Requirements of the GLAS library

To attain the goals as described above, GLAS needs to fulfill at least following requirements:

Types of matrices

GLAS must provide both dense and sparse matrices. Dense matrices can be considered a special case of sparse matrix that have a fixed structure and with the number of non-zeros equal to the number of rows times the number of columns. Dense matrices thus do not allow to change the structure. But sparse matrices neither always allow to change the structure. Some types of sparse matrices might be optimised by freezing their structure at a specific moment.

Additionally also structured matrices will be supported such as symmetric, hermitian, skew-symmetric etc.

Containers and views

Vectors and matrices 'own' their values. But many different types of views will be made available that implement the same interfaces.

Storage

The containers need to be able to store their data on the stack or on the heap. They also need to be able to store (part of) their data on disk (to support out-of-core algorithms). Additionally it should be possible to distribute data over multiple memory spaces (to support parallel algorithms).

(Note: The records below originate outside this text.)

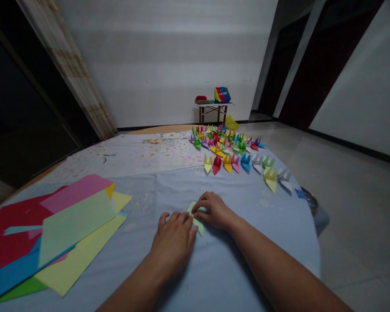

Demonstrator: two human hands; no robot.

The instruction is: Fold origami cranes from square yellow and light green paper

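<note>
On the blue cloth in front of me lies a small pale green folded paper (199, 226), narrow and pointed at its lower end. My right hand (213, 209) pinches its upper part between thumb and bent fingers. From the left, my left hand (175, 236) rests palm down, its index finger and thumb holding the paper's left edge against the table. The fingers cover much of the paper, so its exact folds are hidden.
Flat coloured sheets, a pale green one (74, 223) on top, overlap at the left. Finished paper cranes (217, 164) stand in rows and a cluster at the far right of the round table (143, 268). A small stand (214, 105) with a colourful box (222, 94) is against the wall.
</note>
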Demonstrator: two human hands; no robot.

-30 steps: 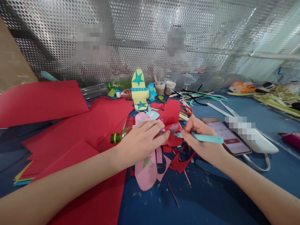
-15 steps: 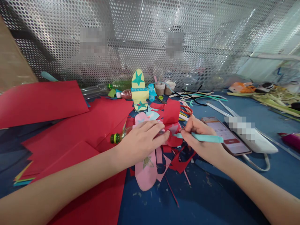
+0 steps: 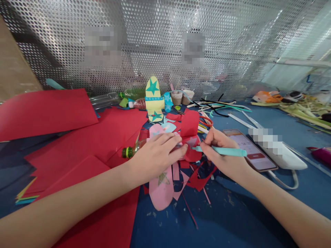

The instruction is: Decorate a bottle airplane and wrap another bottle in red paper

Efficient expression evaluation

Within this project we focus on evaluating expressions containing operations on vectors, matrices and other expressions in a minimal amount of time. An example of such and expression is y = a*x + b. These expressions should be evaluated as efficiently as possible taking into account possible memory-footprint constraints. Therefore it needs to minimise the necessary amount of floating point operations and the data access patterns. Additionally, the expression might be best evaluated without or using some strategically placed temporaries. Again these temporaries need an optimal layout to reduce the required number of flops and optimise the data-access patterns. For instance D=(A+B)*(C+D) is best evaluated using a temporaries. The goal of the project is to analyse the order of the evaluation of elements of an expression depending on the data in this expression. Generics should also support mixing different data types (e.g. multiplication of real matrix with complex vector).

3rd party backends

This project is about (an interface for) a generic linear algebra library and to provide a reference implementation. To attain optimal performance with this reference implementation, the generics should certainly allow to plugin multiple optimised backends such as Netlib-BLAS, ATLAS etc. Whenever such a backend is plugged in, the library should be able to map (parts of) expressions to these backends and request to calculate them. Of course, the (parts of) expressions that can not be mapped must be calculated by the library itself.

Multi-platform

Linear algebra intensive applications are run on a wide variety of platforms. Therefore GLAS aims to support all these platforms. It is however required that are reasoneably standard conforming C++ compiler is available for each of supported platforms. Efforts to be compatible with non-conforming compilers however may not cripple the design.